CUDA Debug/Performance TODOS

odarbelaeze commented 8 years ago

[x] Verify that the materials with zero atoms are properly handled in CUDA stats.
[x] Limit the cu::grid_size variable at initialisation (according to the plan)
[ ] Add restrict const to read only arrays in kernel calls for better caching
[x] Add support for tensorial exchange
[ ] Move to cusp for vector-matrix multiplication with DIA format
[x] Check register usage in Heun scheme - may not be too bad
[ ] CuSPARSE calls are asynchronous - overlap with spin fields at the cost of extra storage? Also need to check for synchronisation before Heun integration
[ ] Remove a bunch of intermediate variables from external field calculation - might help performance
[ ] The discrimination towards energy as a stat in GPU needs to stop #stopTheDiscrimination

That's one thing, let's see what else comes up and register it here.

richard-evans commented 8 years ago

[ ] Try symmetric matrix calculation to improve sparse matrix performance, but requires data preconditioning
[ ] Fix a few type casts to speed up SP performance, eg sqrtf, 1.0f etc

odarbelaeze commented 8 years ago

@richard-evans according to this:

Jxx_vals_h.push_back( -::atoms::v_exchange_list[iid].Jij[0]);
Jyy_vals_h.push_back( -::atoms::v_exchange_list[iid].Jij[1]);
Jzz_vals_h.push_back( -::atoms::v_exchange_list[iid].Jij[2]);

I can guess the xx, yy, and zz values of the exchange for the vector case, but, what would be the indices for xy, xz, ...etc for the tensor case?

mattoaellis commented 8 years ago

IIRC there is separate exchange lists for isotropic, exchange and tensor. So to do the case for xy,xz,.. you probably want something like: Jxy_vals_h.push_back( -::atoms::t_exchange_list[iid].Jij[0][1)]

I would need to check the src files though.

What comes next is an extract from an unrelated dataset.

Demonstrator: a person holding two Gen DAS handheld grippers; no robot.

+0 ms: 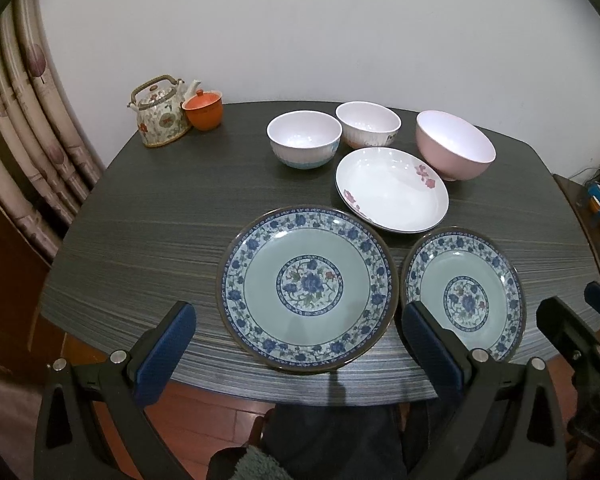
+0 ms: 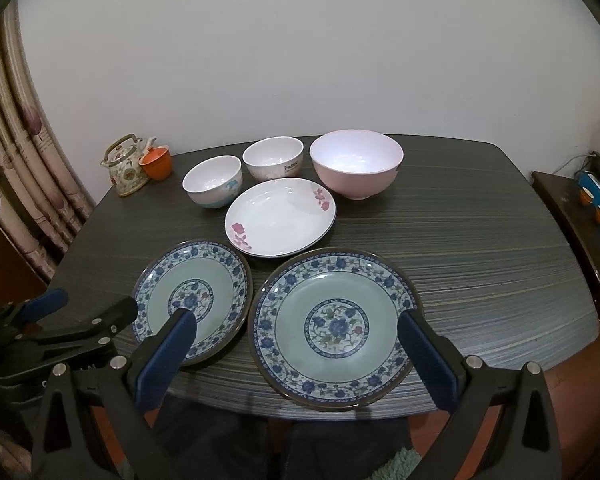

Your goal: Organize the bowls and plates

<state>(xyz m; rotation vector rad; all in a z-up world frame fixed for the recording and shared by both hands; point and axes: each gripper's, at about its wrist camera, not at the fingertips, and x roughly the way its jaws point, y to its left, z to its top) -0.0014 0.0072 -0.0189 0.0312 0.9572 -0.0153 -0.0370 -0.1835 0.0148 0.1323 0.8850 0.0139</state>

odarbelaeze commented 8 years ago

@mattoaellis since you're here, did you try CUSP to do the matrix multiplication I'm looking at this at the moment http://cusplibrary.github.io/classcusp_1_1csr__matrix__view.html#a2a5a8f5d37b23c657002ad4c31509688

mattoaellis commented 8 years ago

Yeah, I've used CUSP in the past for matrix multiplication. It's pretty neat for setting up and easy calculations. It has both the diagonal format and Ellpack which are both useful for the exchange calculation. I thought we decided against it as it wasn't part of the main CUDA toolkit and would require people to download the library themselves? Another downside is (unless they have updated it) they don't have any symmetric solvers since they claim the transpose would not be efficient enough.

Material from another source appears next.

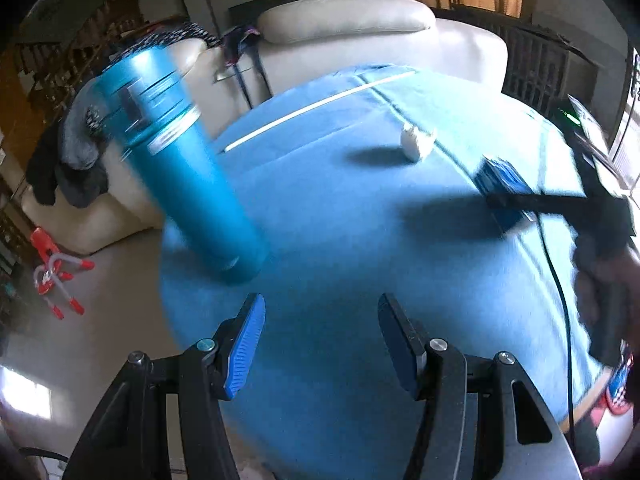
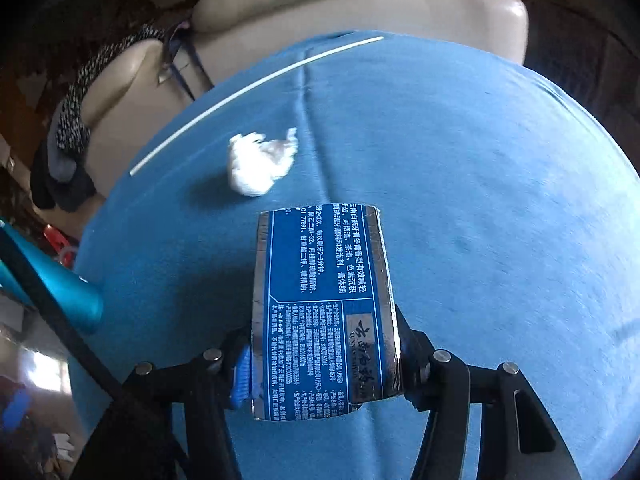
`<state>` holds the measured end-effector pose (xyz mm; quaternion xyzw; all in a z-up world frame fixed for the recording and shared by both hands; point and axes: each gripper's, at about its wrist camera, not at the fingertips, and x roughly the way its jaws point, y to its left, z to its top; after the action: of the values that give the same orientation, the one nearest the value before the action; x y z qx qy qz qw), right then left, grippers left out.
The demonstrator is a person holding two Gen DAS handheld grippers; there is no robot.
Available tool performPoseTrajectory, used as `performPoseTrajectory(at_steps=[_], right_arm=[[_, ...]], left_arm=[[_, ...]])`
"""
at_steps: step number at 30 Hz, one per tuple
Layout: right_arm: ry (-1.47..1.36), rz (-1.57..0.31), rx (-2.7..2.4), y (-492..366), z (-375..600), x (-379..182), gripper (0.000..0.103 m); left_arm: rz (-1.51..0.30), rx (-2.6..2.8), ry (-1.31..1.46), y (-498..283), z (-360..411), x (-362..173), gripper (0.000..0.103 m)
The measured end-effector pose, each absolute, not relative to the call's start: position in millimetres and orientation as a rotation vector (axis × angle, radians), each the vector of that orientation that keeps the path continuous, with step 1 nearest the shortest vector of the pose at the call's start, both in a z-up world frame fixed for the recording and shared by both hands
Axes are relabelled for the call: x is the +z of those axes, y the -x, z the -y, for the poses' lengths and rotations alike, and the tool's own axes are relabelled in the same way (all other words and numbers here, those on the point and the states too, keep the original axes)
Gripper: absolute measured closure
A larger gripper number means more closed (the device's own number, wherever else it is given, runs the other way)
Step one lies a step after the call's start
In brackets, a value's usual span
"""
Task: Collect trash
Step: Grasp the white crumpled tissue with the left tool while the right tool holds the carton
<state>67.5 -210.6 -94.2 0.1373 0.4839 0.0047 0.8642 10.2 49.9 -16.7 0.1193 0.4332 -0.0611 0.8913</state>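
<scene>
A blue toothpaste box [image 2: 324,280] with white print sits between the fingers of my right gripper [image 2: 324,344], and both pads press on its sides. From the left wrist view the same box [image 1: 502,178] shows at the right, with the right gripper [image 1: 510,202] on it. A crumpled white tissue [image 2: 260,164] [image 1: 416,142] lies on the blue tablecloth [image 2: 480,200] just beyond the box. A thin white stick [image 2: 248,92] [image 1: 320,108] lies farther back. My left gripper [image 1: 320,320] hangs open over bare cloth, holding nothing.
A tall teal bottle [image 1: 180,160] [image 2: 60,280] stands at the table's left edge. A cream sofa [image 1: 360,40] with draped clothes [image 1: 68,160] is behind. A red toy [image 1: 52,264] lies on the floor. A black cable [image 1: 560,280] and a person's hand [image 1: 608,292] are at the right.
</scene>
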Motion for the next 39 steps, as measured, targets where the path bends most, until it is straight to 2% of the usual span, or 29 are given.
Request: performPoseTrajectory(at_steps=[9, 19, 39], right_arm=[[-0.307, -0.970, 0.016, -32, 240, -81, 0.043], [-0.311, -0.947, 0.008, -8, 248, -83, 0.043], [-0.349, -0.951, -0.007, -11, 255, -93, 0.043]], left_arm=[[-0.922, -0.127, -0.240, -115, 11, -34, 0.043], [-1.045, -0.175, -0.116, -220, 60, -54, 0.043], [-1.054, -0.335, 0.015, -243, 88, -55, 0.043]])
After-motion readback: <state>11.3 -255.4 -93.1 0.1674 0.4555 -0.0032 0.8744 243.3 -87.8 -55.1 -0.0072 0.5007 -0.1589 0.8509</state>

odarbelaeze commented 8 years ago

Hum, it seems to be on the clusters, no extra downloads required, furthermore seems like DIA is the way to go and is very easy to do transformations with this.

mattoaellis commented 8 years ago

I think that was because we were using it before. Out of interest what version is it? I would certainly recommend it and downloading an extra library is not that hard but I don't think we can count on it being pre-installed on every cluster. DIA is likely going to be the best but not always as it heavily depends on the numerical ordering of the spins. ELL is a bit more versatile in that respect as it only depends on having a constant number of values per row which unless it is some strange exchange we are liekly to have. I suggest setting it up as a typedef within a macro so that we can easily switch between them if we go for CUSP:

#ifdef __DIAEXCH
typedef cusp::dia_matrix<int, double, cusp::device_memory> exch_matrix_t
#else
typedef cusp::ell_matrix<int, double, cusp::device_memory> exch_matrix_t
#endif

In CUSP it is super easy to set up the matrix on the host in a simple format i.e csr which I think the serial version uses anyway then jsut convert to our chosen format.

 cusp::csr_matrix<int, double, cusp::host_memory> exchange_h(N,N,NNbrs);
\\ fill matrix
exch_matrix_t exchange_d(exchange_h); // Should do the conversion and host-to-device copy for us

odarbelaeze commented 8 years ago

Jeje, I'm on it, I'll just amalgamate the library now, as we did with CUB, we can clean up the mess before we merge to development 💯 , is it safe to do this:

cusp::array1d_view <...> spin_view (some_thrust_device_vector.begin(), some_thrust_device_vector.end());

mattoaellis commented 8 years ago

Yeah, the cusp arrays are just slightly expanded thrust vectors so they are all compatible. Annoyingly thrust is (mostly) compatible with cusp arrays but not vice-versa. Why the array view in this case? Since the array goes from begin() to end() why not array1d?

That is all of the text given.